Activity:
Locate, in the data below, the line that contains "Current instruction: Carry" and the line that contains "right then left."; reproduce exactly those two lines and every line between them, nothing more.
=-=-=-=-=
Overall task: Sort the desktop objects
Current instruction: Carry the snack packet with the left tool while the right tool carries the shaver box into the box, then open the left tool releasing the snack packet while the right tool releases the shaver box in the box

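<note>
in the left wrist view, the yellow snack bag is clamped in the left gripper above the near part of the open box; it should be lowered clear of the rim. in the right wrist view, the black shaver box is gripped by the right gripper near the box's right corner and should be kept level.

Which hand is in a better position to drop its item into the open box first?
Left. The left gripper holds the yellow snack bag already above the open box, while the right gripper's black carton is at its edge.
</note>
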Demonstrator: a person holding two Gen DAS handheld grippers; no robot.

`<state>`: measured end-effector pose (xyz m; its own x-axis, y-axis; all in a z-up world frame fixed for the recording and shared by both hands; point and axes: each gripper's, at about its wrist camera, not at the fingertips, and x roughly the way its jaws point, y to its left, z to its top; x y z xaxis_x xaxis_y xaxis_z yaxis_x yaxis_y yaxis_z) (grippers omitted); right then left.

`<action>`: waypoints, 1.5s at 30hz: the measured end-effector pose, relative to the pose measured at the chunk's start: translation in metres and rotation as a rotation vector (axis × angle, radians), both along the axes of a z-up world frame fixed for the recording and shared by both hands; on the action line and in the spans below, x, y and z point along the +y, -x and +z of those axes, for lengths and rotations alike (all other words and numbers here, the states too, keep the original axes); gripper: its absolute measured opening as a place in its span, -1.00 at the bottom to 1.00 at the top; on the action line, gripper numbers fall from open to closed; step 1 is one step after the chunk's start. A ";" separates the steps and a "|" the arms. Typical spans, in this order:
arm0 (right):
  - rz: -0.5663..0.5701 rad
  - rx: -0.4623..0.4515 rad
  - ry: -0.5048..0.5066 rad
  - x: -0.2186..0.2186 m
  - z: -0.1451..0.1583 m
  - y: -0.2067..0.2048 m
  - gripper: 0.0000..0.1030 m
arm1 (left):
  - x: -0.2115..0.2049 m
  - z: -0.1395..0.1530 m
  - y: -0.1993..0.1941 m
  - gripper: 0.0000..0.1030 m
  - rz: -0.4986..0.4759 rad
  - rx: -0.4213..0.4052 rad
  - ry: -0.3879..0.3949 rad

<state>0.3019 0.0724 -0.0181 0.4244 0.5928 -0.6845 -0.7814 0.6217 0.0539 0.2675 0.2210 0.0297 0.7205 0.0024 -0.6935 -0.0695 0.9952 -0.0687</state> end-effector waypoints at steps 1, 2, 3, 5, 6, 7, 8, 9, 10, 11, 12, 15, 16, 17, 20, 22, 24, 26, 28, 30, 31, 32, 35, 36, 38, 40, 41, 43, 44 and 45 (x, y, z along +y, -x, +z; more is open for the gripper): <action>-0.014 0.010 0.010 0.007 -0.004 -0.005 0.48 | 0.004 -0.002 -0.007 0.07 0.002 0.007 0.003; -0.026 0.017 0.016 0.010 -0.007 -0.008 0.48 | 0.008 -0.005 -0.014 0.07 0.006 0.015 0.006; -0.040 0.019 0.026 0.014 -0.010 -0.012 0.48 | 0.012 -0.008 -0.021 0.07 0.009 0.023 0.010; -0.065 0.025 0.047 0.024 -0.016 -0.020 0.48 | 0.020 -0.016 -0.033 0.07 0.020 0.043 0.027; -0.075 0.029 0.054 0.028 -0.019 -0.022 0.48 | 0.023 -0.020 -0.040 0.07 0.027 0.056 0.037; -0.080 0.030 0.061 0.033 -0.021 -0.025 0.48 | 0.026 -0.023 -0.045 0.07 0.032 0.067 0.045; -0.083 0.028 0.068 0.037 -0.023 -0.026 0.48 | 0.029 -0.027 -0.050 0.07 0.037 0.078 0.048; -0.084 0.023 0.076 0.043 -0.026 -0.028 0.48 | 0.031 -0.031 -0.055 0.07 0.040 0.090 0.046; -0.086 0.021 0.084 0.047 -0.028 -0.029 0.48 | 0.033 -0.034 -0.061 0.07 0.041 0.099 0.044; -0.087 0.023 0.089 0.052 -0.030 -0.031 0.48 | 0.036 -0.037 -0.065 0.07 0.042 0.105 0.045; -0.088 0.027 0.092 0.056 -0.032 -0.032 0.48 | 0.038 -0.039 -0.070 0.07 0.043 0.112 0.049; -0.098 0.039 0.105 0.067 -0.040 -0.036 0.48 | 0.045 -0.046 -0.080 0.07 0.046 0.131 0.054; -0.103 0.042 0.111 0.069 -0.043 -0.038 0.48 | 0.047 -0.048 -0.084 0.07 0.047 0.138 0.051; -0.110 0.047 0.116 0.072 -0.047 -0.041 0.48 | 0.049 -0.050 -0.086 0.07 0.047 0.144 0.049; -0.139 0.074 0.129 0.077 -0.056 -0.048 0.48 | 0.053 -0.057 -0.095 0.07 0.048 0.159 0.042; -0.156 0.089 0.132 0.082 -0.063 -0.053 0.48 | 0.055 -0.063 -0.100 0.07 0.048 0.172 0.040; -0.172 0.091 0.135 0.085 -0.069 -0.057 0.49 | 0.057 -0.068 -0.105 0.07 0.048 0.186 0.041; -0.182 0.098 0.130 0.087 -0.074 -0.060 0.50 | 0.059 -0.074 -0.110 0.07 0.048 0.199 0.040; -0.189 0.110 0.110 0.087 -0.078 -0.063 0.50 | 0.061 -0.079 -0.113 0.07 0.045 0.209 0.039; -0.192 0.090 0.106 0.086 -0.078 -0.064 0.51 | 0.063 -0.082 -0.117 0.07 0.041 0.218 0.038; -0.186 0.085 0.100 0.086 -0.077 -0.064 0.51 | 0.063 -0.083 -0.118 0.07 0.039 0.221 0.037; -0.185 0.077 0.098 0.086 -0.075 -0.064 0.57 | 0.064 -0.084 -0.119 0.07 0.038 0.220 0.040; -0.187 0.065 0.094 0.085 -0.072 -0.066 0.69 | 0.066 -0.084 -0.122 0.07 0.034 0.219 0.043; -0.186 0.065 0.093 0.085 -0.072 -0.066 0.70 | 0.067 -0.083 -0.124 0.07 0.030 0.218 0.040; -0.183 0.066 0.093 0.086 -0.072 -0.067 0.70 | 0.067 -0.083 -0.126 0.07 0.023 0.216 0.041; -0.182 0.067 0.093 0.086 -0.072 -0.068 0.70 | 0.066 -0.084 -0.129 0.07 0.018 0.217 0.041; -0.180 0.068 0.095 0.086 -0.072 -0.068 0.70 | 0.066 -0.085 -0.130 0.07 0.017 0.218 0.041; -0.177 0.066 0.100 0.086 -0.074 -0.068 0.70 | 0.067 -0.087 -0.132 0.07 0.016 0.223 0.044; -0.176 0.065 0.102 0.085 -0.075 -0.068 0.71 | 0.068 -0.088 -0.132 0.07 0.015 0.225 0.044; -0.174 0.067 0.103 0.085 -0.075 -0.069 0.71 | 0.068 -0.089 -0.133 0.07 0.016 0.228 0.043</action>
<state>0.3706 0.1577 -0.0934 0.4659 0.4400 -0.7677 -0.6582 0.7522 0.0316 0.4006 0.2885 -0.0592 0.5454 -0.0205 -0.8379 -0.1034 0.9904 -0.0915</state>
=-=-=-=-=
Answer box:
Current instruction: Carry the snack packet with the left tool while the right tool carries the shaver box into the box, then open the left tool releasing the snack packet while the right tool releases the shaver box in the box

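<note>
in the left wrist view, the yellow snack bag is clamped in the left gripper above the near part of the open box; it should be lowered clear of the rim. in the right wrist view, the black shaver box is gripped by the right gripper near the box's right corner and should be kept level.

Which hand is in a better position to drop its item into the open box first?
Left. The left gripper holds the yellow snack bag already above the open box, while the right gripper's black carton is at its edge.
</note>
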Demonstrator: a person holding two Gen DAS handheld grippers; no robot.

`<state>`: measured end-effector pose (xyz m; its own x-axis, y-axis; all in a z-up world frame fixed for the recording and shared by both hands; point and axes: each gripper's, at about its wrist camera, not at the fingertips, and x roughly the way its jaws point, y to its left, z to its top; x y z xaxis_x xaxis_y xaxis_z yaxis_x yaxis_y yaxis_z) (grippers omitted); right then left.

That is the entire output.